My brother Béla climbs the extension ladder, white-knuckling each rung while Father supervises, shifting his torso from right foot to left. I anchor the ladder because I’m heavier, because Father wants me to, because Mother says, “Do what you’re told.”
“Remember when you got your knee wedged in Mr. Baker’s tree?”
Béla isn’t listening. I ask again.
“Shush,” Father warns.
I dared Béla to climb that tree. He hadn’t gone very high, one pudgy knee inserted into the first crevice encountered. Father went to get his chainsaw, primed it, gave it a pull or two or three, and revved it with his trigger finger. “I’d hate to ruin a perfectly good oak,” he told Mr. Baker. “I hope you don’t mind the extra limb, or the flies it’ll invite.” Béla wrestled with the bark, his frantic movement synchronized with an intermittent motocross-buzz. He shed thirty pounds that summer, both legs intact. “Your brother’s cute,” my best friend Kaitlin says; boys aren’t interested in us. “He’s thirteen!” I argue.
“You’re almost there,” Father encourages.
Béla musters enough courage to place his left hand on the roof. He tosses clumps of rotten leaves my way.
“Watch it,” I yell. I shake the ladder, praying gravity will do its work.
Father swats the back of my head. “Stop it!”
Béla thinks the directive is meant for him. He pauses.
“Do we need to move the ladder?” Father asks.
I’m prepared to tell him about his missing Polaroids. I’ll blame Béla. They’re hidden, I’ll say, under Béla’s mattress: See. Father will confront him, give him the talk.
Béla interrupts my thoughts. “You’re not going to believe this,” he shouts. “There’s fish swimming in the gutter.”
Father gives us what sounds like a perfectly logical explanation; he says, “Birds must’ve had eggs on their feet.”
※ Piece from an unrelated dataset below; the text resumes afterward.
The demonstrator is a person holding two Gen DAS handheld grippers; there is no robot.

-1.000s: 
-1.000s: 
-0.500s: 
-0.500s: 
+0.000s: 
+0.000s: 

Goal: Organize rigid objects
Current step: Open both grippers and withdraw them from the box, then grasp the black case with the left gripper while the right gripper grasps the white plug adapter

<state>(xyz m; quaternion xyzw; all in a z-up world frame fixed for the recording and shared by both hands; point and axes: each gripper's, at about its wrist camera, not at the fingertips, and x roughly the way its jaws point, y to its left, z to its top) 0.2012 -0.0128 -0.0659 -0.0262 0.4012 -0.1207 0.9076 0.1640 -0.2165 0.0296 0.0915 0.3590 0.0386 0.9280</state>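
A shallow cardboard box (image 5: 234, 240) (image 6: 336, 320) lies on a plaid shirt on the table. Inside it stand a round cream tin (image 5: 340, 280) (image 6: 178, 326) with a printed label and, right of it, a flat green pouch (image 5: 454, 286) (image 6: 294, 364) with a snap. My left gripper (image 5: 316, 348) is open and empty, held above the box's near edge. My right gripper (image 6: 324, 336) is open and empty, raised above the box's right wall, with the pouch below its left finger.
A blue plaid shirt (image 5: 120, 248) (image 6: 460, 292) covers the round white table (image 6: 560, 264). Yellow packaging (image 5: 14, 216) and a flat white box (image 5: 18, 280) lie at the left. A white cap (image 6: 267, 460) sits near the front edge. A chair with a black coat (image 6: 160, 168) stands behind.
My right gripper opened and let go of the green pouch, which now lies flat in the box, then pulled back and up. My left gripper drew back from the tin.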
But I’m skeptical. “Show me the fish,” I demand. Show me the fish, or I’ll tell on you both.
James R. Tomlinson resides somewhere near Detroit. Chances of knowing him are greater if you’re serving a sentence in the State of Michigan and are required to attend GED classes while incarcerated. His stories have appeared in NANO Fiction, Underground Voices, Glass Fire Magazine, Clarity of Night, Pebble Lake Review, and elsewhere. Another story will appear in Diverse Voices Quarterly.

Feels very real. I remember myself an incident after a storm when we found fish in our fields. The rain and wind often brought down strange things.
James, I’m obsessed with what else writers do besides write and you’re living proof of my latest theory. See, you work teaching in a prison which is a real ass job, and so no surprise, your writing is very honest, intimate, powerful and…real. I want to read more of your stuff and invite you to submit to Dogzplot, so I’ll start by checking if you’re on FB. Thanks for the great story.
Among other things (great description & dialogue) you captured childhood – that siblings/parent phenomenon. Took me back…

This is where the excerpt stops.